Project Goals

Of the many diverse world languages, very few are within reach of current natural language processing techniques. A key obstacle to the broader application of automatic text processing is that current approaches ignore the deep semantic structure underlying all human languages, instead focusing on shallow processing of large text corpora. Our radically new approach departs from current practice in that it is designed to discover and leverage deep syntactic and semantic structures elicited from human experts. Several key conceptual breakthroughs drive our proposed approach, embodied in techniques that:

(1) amplify hand-crafted semantic knowledge to obtain comprehensive coverage for a range of tasks;

(2) uncover language-specific and language-neutral semantic representations through comparative language analysis, exploiting the diversity of expression exhibited by world languages; and

(3) effectively apply these structures to a variety of linguistic tasks from MT to information extraction and summarization.

The goal of our research is to dramatically expand the capabilities of automatic systems to process low-resource and typologically diverse languages that are currently beyond the scope of existing approaches.

Key Research Questions

Can deep linguistic representations benefit practical textual analysis systems?

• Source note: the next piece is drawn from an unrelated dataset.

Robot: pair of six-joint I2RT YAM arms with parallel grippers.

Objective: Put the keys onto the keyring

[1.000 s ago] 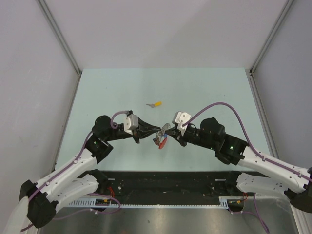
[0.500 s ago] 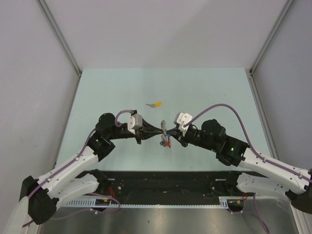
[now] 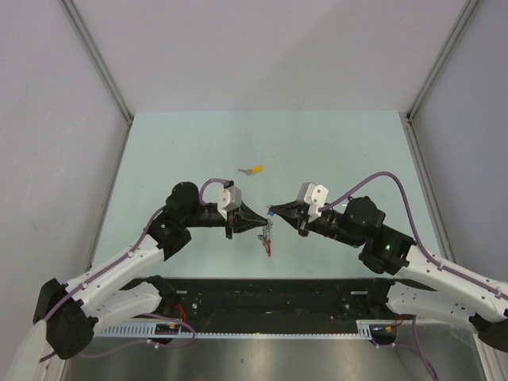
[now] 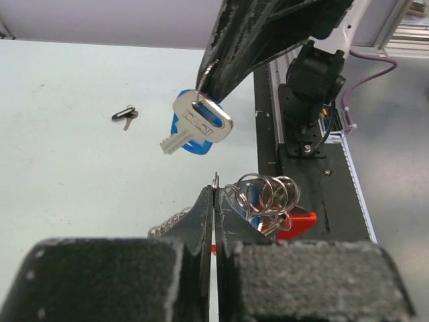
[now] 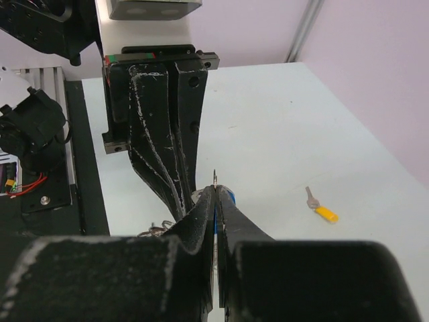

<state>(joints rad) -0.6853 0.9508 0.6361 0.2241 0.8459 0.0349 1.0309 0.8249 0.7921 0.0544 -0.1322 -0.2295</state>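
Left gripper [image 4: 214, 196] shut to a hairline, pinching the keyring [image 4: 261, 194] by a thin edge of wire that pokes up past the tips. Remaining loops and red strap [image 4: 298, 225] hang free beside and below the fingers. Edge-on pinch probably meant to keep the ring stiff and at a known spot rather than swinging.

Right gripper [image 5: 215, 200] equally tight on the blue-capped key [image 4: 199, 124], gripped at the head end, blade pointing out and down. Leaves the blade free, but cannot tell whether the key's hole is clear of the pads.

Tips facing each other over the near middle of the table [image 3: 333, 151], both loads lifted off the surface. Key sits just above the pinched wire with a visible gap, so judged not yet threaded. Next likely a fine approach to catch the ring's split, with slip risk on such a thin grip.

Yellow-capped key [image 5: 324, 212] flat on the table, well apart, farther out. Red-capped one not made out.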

At first glance, this question appears rhetorical: clearly, the answer is yes. TA systems with deep knowledge should be more accurate because they "know" more than a shallow system: they possess enough expressive power to capture complex linguistic patterns (e.g., translation correspondences) that shallow systems cannot. Furthermore, they are more easily abstracted across different surface realizations of text, so such representations magnify the marginal benefit of additional data. However, in practice shallow systems are predominant - developing usable deep linguistic representations has proven to be difficult. For instance, it took more than a decade just to demonstrate the benefits of syntactic information for statistical machine translation. The challenges are threefold: first, defining representations conducive to improved text processing; second, developing algorithms that can handle these complex structures; and third, effectively incorporating them into underlying applications. Moreover, we must address these challenges for languages where relevant annotations are unavailable, making it difficult to construct example structures.

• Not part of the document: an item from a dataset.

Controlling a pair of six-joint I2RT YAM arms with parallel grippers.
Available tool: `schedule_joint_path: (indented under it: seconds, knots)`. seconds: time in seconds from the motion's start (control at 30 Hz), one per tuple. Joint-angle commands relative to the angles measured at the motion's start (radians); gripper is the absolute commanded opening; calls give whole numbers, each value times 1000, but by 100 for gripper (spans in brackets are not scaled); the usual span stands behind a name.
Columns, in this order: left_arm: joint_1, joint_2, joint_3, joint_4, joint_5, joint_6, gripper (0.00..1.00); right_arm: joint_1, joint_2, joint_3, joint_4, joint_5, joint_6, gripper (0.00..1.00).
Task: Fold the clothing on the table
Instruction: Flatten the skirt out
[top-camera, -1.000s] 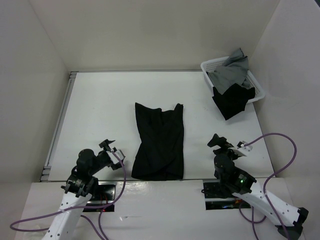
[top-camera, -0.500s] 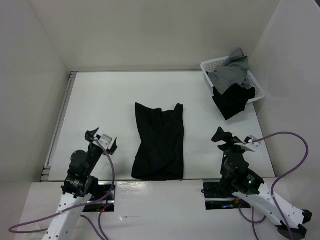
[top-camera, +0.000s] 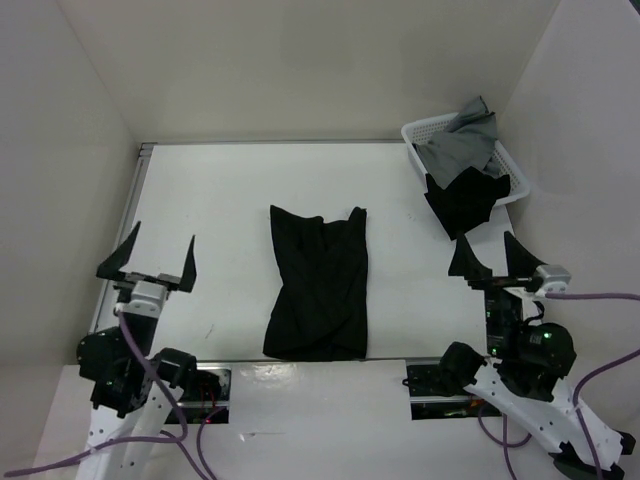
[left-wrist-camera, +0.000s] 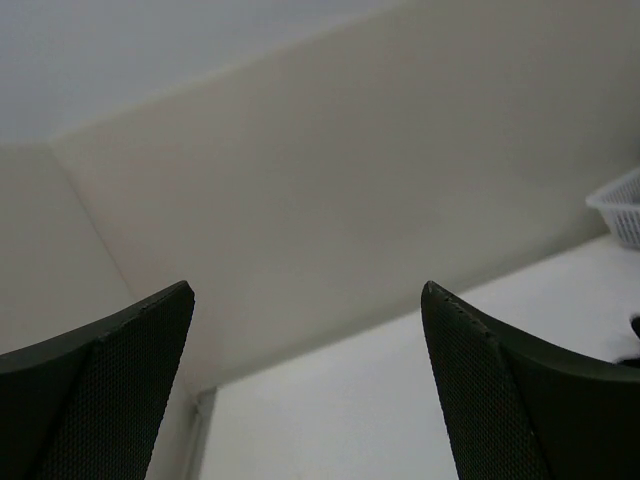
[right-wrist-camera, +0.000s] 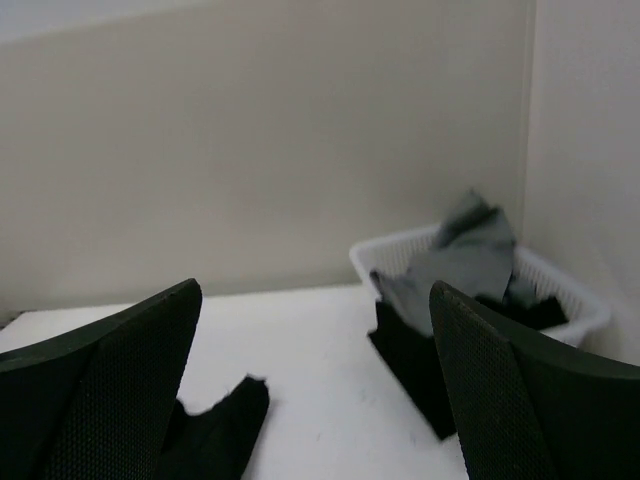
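Hovering at the near edge, the left gripper (top-camera: 160, 252) and the right gripper (top-camera: 487, 256) both have their jaws spread wide, holding nothing. Between them, in the middle of the table (top-camera: 220, 200), lies the clothing (top-camera: 318, 285): a black, softly creased strip, flat on the white top. Its long axis runs near to far. The near end is a little broader, and the far end dips between two corners.

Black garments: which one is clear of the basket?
The black skirt lying flat on the table; the other black garment drapes over the white basket's rim.
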Motion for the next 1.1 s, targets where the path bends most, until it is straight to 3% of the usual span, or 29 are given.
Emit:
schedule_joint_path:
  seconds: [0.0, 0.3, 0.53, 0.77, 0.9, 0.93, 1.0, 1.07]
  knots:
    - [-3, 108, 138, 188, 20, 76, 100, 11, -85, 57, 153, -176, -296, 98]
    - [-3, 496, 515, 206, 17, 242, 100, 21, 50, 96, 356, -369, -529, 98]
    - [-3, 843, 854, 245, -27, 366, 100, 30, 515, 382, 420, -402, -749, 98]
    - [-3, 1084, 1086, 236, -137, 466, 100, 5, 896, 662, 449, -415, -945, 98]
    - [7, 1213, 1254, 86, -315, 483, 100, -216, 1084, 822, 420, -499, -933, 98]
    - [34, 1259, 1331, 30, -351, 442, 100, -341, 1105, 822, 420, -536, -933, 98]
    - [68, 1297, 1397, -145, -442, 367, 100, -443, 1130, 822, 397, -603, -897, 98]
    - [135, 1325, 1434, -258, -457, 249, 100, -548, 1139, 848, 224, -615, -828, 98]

Can we marry learning from data with expert-crafted declarative linguistics?

Classical linguistics expresses knowledge about language in the form of abstract theories (e.g., grammars) that are domain- and task-neutral. In contrast, the dominant assumption of modern computational linguistics is that representations of language can be learned directly from textual data, either in raw or annotated form. Even when such data is plentiful, for many tasks the accuracy of machine learning systems leaves much to be desired. We hypothesize that such systems stand to benefit substantially from declarative expert linguistic knowledge. Leveraging high-quality, readily available linguistic knowledge is particularly essential for effective processing of low-density languages.

Can we uncover underlying linguistic structure through comparative language analysis?

We hypothesize that the connection between languages is a powerful source of information for automatic processing of a low-density language.In fact, linguists routinely utilize comparative analysis for studying low-density languages.Comparative data such as typology and family classification can strongly constrain the space of possible linguistic structures when a target language is analyzed in its broader linguistic context. Moreover, language diversity can shed considerable light on the linguistic representations of individual languages: structures implicit in one language can be straightforward to identify in another.

How can we extend MT-motivated linguistic-core capabilities to related TA tasks?

We hypothesize that analyzing the typology and structure of a language well enough to map into the corresponding structure of a very different language also provides the key to unlocking other analytic functions. For instance, the mapping between argument structure and semnatics is a key to extracting relations (who did what to whom?) reliabily vs just extracting entities from text.Extracted relations in turn are the key to meaningful summarization.